Life Beyond a Death Camp

The path that led Jasmin Dzaferovic to SUNY Brockport has been neither conventional nor easy. Jasmin was born in Zenica, Bosnia and shortly after his birth, moved to a city called Prijedor to be raised by his grandparents. He attended school in Prijedor where he focused on science, and graduated in 1984. After his graduation he began working in a paper mill, but was called to serve a mandatory term in the Yugoslav National Army in 1985.
After serving in the army for one year, Jasmin returned home to Prijedor and began working once again. Jasmin’s life seemed to be back to normal, until the Bosnian War broke out in 1992. In May of that year, he was uprooted from his home and forced into Omarska, a Bosnian death camp. This camp was one of many that existed to aid the Bosnian Serb Army in committing the largest case of genocide since the Holocaust.
Jasmin was moved from one concentration camp to the next for nearly a year before being sent back to Prijedor, where the local Red Cross facilitated his transport to a refugee camp in Croatia.
Because he had sustained much psychological and physical trauma from being a prisoner of concentration camps, he was granted permission from the United Nations to seek asylum in America. He arrived in Rochester in 1993, where he knew no one and did not know how to speak English.
With help from Catholic Family Center of Rochester and Westside Adult Learning Center, Jasmin adjusted to the American way of life, learned English, and enrolled at Monroe Community College’s (MCC) Radiology Technician program. He achieved high grades, but soon was forced to drop out.
Jasmin suffered from many Post Traumatic Stress Disorder-related health issues, and soon turned to alcohol as a way to help him forget the horrors of what he had endured. His alcoholism caused him to drop out of college, a struggle which continued for many years.
But, he credits his own experience with alcoholism, and the treatment and counseling he received at Unity Hospital, as the reasons he decided to pursue a career in substance abuse counseling.
After graduating from his recovery program and working for two years as a peer recovery volunteer at Unity, Jasmin decided to go back to school. Jasmin enrolled in Brockport’s Alcohol and Substance Abuse Studies program.
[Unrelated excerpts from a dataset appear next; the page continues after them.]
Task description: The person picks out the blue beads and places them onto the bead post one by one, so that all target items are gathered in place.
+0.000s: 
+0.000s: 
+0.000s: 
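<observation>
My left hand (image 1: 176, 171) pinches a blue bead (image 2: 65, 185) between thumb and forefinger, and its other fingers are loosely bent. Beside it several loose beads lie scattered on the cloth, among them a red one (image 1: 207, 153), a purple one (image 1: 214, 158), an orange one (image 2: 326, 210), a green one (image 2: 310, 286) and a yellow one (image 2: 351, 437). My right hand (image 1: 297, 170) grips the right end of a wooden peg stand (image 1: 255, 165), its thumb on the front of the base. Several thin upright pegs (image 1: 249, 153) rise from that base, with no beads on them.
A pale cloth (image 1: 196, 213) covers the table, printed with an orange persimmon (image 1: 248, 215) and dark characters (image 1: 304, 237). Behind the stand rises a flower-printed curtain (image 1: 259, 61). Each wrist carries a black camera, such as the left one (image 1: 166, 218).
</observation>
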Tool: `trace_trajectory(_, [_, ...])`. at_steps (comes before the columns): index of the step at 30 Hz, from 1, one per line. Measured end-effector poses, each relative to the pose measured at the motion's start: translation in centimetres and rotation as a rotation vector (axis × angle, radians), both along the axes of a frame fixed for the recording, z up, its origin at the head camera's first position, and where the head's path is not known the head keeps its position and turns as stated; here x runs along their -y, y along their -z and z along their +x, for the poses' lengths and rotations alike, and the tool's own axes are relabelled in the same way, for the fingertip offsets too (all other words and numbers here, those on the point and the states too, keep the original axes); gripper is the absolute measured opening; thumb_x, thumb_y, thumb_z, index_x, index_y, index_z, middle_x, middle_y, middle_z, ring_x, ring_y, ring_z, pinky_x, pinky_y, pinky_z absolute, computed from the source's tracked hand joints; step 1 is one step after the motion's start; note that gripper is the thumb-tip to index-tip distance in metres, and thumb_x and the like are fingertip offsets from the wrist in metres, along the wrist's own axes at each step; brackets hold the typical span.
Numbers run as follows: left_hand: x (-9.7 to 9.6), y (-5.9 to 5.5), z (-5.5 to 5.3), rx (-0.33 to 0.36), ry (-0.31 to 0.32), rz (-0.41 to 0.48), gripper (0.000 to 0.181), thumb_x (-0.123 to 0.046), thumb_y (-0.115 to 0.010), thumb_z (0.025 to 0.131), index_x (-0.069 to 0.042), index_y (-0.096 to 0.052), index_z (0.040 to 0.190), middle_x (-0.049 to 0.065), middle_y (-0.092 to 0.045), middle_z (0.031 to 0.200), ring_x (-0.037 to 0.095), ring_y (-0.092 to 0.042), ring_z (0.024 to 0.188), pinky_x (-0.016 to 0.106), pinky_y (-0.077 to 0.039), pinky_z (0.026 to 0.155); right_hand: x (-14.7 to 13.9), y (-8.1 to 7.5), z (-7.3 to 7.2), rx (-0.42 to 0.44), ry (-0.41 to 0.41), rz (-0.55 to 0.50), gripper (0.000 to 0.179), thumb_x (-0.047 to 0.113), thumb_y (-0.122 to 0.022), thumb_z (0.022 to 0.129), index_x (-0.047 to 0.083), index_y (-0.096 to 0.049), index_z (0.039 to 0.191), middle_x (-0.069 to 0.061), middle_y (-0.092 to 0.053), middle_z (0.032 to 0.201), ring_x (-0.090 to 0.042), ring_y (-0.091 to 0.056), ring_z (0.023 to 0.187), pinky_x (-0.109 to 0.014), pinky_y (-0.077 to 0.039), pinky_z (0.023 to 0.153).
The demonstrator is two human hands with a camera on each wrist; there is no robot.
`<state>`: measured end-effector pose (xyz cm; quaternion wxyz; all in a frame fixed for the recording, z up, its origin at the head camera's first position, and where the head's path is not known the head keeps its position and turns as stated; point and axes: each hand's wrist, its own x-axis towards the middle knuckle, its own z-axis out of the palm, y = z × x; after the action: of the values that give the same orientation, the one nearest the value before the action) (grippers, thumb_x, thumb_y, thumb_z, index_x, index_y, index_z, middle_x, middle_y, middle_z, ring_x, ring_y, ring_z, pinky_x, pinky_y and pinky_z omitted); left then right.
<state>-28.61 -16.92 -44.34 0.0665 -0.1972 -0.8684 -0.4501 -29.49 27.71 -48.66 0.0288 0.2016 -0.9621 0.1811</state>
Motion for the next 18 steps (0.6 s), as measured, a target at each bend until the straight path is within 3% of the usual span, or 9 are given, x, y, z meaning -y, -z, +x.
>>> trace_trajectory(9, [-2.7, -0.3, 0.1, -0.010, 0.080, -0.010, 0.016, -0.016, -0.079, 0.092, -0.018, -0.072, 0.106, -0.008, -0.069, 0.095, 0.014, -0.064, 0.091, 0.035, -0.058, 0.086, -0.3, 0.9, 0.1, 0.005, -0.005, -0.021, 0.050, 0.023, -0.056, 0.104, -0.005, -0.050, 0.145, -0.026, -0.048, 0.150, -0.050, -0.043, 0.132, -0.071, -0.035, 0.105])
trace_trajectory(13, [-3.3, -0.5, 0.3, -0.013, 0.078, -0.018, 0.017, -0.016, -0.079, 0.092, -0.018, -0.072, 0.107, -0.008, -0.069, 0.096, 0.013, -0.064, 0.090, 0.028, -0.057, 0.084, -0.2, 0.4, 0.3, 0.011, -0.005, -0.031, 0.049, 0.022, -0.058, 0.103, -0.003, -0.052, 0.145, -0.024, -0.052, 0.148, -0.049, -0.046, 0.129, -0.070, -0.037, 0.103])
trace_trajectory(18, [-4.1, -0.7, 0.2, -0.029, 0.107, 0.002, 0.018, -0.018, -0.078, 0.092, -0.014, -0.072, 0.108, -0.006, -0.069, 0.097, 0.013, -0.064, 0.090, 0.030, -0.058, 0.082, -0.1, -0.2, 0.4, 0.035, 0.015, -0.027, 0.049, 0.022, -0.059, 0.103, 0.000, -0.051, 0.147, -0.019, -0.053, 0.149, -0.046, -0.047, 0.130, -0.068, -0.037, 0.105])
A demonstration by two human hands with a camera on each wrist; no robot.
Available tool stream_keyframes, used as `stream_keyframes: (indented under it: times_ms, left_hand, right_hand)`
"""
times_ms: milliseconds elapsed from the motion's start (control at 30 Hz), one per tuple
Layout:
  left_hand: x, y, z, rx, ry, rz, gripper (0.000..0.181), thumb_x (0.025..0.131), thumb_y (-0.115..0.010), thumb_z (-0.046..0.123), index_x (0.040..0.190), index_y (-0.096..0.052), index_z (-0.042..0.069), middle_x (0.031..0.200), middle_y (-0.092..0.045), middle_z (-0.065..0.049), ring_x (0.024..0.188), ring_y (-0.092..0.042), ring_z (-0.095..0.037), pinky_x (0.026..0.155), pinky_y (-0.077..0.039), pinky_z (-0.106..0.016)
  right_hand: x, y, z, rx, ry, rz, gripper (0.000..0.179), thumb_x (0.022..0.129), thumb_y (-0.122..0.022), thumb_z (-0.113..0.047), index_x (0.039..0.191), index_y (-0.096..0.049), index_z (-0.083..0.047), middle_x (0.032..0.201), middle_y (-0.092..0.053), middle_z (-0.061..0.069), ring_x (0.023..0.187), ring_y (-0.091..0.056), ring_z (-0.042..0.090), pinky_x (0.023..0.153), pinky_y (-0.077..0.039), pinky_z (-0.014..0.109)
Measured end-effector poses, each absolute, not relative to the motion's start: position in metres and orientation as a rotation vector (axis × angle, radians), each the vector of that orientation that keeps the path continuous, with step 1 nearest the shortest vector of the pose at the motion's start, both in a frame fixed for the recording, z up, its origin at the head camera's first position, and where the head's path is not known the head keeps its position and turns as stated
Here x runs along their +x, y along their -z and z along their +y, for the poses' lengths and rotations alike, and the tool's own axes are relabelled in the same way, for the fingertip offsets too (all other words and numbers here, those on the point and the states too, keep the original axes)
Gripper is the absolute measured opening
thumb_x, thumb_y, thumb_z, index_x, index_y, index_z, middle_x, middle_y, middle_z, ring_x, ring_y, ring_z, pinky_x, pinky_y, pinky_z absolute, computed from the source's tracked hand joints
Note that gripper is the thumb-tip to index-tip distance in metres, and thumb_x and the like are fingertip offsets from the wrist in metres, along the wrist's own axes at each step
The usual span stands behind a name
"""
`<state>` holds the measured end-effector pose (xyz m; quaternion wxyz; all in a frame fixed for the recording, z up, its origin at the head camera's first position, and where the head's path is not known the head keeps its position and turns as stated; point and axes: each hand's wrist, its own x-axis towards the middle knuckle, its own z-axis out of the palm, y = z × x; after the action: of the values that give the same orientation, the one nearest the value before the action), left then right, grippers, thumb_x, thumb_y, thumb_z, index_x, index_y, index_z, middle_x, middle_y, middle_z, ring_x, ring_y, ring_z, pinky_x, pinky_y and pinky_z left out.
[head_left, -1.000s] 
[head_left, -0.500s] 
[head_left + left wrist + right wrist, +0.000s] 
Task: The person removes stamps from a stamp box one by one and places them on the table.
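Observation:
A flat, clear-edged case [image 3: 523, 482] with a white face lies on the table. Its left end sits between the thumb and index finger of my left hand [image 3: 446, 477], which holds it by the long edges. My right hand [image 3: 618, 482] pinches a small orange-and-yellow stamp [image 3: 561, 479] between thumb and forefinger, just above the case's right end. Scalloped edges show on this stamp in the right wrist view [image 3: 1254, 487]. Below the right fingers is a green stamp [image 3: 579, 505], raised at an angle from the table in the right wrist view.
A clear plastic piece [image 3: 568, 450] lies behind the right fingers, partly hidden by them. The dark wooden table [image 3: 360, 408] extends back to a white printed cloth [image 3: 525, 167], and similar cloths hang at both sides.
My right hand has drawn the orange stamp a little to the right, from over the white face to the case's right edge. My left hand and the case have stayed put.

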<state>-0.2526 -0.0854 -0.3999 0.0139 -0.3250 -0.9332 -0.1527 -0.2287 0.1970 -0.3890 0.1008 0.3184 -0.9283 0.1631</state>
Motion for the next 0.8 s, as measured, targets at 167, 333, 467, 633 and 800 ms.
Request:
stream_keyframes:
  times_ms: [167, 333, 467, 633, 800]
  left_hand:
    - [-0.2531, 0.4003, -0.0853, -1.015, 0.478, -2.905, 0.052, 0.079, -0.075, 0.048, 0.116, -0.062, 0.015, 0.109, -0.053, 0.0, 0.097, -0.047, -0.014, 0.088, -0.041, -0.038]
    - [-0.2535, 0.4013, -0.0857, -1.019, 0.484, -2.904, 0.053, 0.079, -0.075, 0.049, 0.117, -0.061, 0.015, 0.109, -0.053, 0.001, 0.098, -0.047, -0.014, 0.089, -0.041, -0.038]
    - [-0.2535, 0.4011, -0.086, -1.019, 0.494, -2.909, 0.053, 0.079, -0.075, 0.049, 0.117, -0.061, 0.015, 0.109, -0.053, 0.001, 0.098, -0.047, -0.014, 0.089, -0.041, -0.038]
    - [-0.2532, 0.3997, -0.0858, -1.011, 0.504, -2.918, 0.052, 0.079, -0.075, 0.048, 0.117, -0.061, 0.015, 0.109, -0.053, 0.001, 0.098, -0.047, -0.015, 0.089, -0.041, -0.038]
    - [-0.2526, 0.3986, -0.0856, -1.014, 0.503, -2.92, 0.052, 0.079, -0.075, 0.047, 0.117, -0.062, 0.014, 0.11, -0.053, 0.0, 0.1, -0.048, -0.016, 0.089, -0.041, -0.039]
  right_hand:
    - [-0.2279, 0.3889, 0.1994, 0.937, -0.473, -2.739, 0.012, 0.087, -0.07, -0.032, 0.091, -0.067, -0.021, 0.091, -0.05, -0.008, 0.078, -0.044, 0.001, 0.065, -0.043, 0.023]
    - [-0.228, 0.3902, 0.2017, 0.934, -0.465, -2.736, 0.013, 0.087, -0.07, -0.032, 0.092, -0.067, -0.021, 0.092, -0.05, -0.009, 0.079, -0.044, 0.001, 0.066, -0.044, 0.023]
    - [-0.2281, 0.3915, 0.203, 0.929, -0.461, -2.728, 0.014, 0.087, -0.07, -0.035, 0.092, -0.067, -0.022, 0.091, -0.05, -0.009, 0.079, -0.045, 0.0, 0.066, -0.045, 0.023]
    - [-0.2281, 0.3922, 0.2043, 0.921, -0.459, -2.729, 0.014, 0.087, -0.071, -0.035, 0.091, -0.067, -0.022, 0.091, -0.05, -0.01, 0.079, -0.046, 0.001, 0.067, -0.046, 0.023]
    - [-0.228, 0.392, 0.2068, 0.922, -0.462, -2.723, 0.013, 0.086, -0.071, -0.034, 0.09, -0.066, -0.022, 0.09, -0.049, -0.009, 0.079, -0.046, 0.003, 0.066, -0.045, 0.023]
Once in the program, he excelled. He credits much of his success to assistance from Healthcare Studies professors Gary Metz, MS, MPA, CASAC, MAC and Jessica Sniatecki, PhD, CRC, who stated that Jasmin demonstrated a strong aptitude for and commitment to a career in substance abuse counseling from the beginning of his studies at Brockport. His professors also said that Jasmin’s willingness to share his wealth of life experiences makes him a great resource for his peers in the department, and will make him an asset to the substance abuse counseling field.
Jasmin now works as an Addiction and Substance Abuse Counselor for Catholic Charities Community Services. He says that he will remember the supportive and encouraging faculty at Brockport for years to come.